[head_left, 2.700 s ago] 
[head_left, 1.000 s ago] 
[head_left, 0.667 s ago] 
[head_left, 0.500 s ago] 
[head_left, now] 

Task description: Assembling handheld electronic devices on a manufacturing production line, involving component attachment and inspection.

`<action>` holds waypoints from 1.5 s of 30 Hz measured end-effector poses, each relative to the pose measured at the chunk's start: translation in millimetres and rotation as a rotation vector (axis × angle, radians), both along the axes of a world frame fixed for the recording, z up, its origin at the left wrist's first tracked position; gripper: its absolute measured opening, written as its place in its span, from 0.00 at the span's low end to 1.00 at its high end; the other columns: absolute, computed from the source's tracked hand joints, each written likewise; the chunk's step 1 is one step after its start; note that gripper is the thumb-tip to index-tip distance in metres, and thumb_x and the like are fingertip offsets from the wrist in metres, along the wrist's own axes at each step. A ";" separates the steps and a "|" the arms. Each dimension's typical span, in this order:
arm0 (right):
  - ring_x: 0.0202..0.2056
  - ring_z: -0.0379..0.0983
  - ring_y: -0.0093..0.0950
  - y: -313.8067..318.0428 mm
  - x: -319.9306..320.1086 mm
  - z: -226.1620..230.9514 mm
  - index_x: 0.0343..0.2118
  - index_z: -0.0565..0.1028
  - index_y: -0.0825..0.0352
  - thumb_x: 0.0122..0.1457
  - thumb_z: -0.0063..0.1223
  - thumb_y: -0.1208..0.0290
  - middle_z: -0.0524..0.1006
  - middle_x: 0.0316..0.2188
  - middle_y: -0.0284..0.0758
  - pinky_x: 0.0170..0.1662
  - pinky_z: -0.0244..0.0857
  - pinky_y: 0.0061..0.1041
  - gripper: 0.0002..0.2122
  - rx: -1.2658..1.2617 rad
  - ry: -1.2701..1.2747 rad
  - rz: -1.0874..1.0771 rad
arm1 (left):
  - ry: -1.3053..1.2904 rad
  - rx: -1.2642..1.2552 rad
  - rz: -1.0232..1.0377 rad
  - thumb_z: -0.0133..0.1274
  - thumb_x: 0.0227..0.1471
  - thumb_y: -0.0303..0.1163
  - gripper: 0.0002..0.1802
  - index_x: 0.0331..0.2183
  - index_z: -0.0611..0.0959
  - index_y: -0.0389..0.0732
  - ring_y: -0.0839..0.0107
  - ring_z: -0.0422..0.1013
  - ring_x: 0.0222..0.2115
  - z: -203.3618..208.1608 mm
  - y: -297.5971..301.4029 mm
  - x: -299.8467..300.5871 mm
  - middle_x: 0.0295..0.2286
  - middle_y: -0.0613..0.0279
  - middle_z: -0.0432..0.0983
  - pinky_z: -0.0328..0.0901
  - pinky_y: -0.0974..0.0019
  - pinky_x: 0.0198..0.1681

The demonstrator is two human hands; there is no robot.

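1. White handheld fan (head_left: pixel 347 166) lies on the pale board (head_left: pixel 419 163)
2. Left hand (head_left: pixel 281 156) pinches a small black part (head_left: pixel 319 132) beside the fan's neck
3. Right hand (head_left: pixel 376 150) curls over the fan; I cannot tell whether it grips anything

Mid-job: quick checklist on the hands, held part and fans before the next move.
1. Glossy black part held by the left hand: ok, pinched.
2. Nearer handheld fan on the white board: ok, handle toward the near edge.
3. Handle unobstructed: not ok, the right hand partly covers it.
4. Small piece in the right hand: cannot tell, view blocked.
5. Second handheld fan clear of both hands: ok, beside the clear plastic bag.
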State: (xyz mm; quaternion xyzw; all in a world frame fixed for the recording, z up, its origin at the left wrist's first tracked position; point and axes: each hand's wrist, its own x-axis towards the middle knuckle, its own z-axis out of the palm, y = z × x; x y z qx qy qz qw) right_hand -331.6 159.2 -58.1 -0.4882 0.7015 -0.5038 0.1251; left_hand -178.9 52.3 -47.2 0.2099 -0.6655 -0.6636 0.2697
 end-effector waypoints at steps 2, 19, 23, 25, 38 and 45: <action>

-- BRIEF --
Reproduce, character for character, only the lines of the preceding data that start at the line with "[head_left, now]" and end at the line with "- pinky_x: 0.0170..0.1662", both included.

-- REPLY --
[head_left, now] 

Task description: Assembling handheld electronic devices on a manufacturing production line, involving component attachment and inspection.

`<action>` holds waypoints from 1.5 s of 30 Hz measured end-effector poses, each relative to the pose measured at the chunk's start: translation in millimetres and rotation as a rotation vector (axis × angle, radians), both along the axes of a world frame fixed for the recording, z up, its origin at the left wrist's first tracked position; gripper: its absolute measured opening, written as its place in its span, from 0.00 at the span's low end to 1.00 at its high end; the other columns: absolute, computed from the source's tracked hand joints, each written likewise; the chunk's step 1 is one step after its start; note that gripper is the thumb-tip to index-tip distance in metres, and thumb_x and the like are fingertip offsets from the wrist in metres, along the wrist's own axes at each step. A ";" separates the steps and a "|" the arms. Each dimension's typical span, in this order:
arm0 (right):
  - ring_x: 0.0202..0.2056
  - ring_z: -0.0379..0.0983
  - ring_y: -0.0093..0.0950
  - y: -313.8067..318.0428 mm
  - x: -319.9306..320.1086 mm
  - z: -226.1620..230.9514 mm
  - index_x: 0.0343..0.2118
  - index_z: -0.0565..0.1028
  - index_y: -0.0825..0.0352
  - thumb_x: 0.0122..0.1457
  - thumb_z: -0.0063..0.1223
  - thumb_y: -0.1208..0.0290
  - middle_z: -0.0524..0.1006
  - middle_x: 0.0316..0.2188
  - middle_y: -0.0284..0.0758
  - pinky_x: 0.0170..0.1662

This completes the required output.